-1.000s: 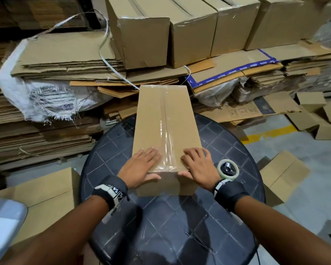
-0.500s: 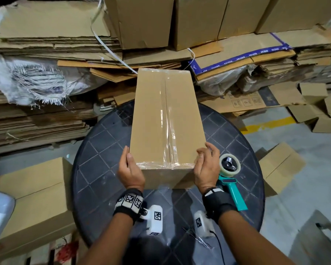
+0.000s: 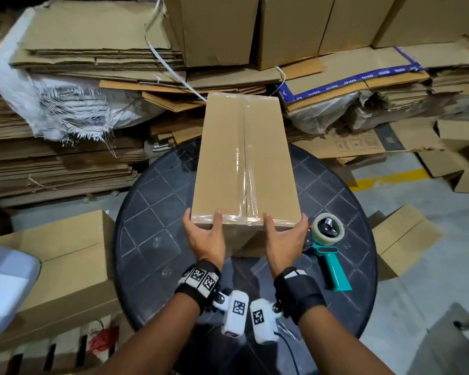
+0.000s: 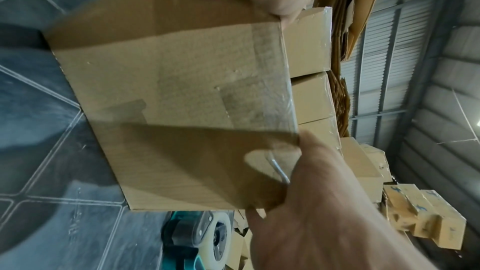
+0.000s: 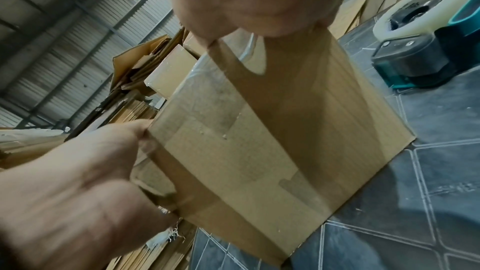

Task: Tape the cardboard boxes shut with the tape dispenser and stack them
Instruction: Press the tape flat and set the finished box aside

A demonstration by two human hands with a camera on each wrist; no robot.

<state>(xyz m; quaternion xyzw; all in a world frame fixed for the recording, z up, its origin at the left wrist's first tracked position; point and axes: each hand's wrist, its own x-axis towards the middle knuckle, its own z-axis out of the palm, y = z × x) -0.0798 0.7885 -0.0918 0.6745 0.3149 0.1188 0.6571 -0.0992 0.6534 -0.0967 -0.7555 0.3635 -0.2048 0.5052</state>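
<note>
Over a round black table (image 3: 152, 239), seen from the head, the left hand (image 3: 205, 236) and right hand (image 3: 283, 236) grasped the near end of a taped cardboard box (image 3: 244, 163); a tape dispenser (image 3: 328, 244) lay just right. Both wrist views showed fingers curled round the box's near corners.

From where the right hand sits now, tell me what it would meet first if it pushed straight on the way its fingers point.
The right hand already grips the near end of the taped cardboard box, so it would simply drive into that box. Beyond it lie the flattened cardboard stacks, though depth there is hard to judge.
</note>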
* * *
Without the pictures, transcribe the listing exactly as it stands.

-1.000s: 
-0.500s: 
+0.000s: 
+0.000s: 
+0.000s: 

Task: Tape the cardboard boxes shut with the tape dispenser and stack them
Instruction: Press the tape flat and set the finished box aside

A demonstration by two human hands with a camera on each wrist; no robot.

<state>(xyz m; quaternion xyzw; all in a world frame fixed for the recording, z up, its origin at the left wrist's first tracked position; point and axes: each hand's wrist, its own x-axis towards the middle knuckle, its own z-axis out of the palm, y = z × x) -0.0798 0.7885 -0.0918 0.6745 0.3149 0.1188 0.6571 -0.0992 0.6534 -0.0967 -0.7555 0.3635 -0.2048 0.5052</state>
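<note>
Over a round black table (image 3: 152, 239), seen from the head, the left hand (image 3: 205, 236) and right hand (image 3: 283, 236) grasped the near end of a taped cardboard box (image 3: 244, 163); a tape dispenser (image 3: 328, 244) lay just right. Both wrist views showed fingers curled round the box's near corners.

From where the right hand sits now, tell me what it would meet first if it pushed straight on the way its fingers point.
The right hand already grips the near end of the taped cardboard box, so it would simply drive into that box. Beyond it lie the flattened cardboard stacks, though depth there is hard to judge.
</note>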

Work on the answer has been completed.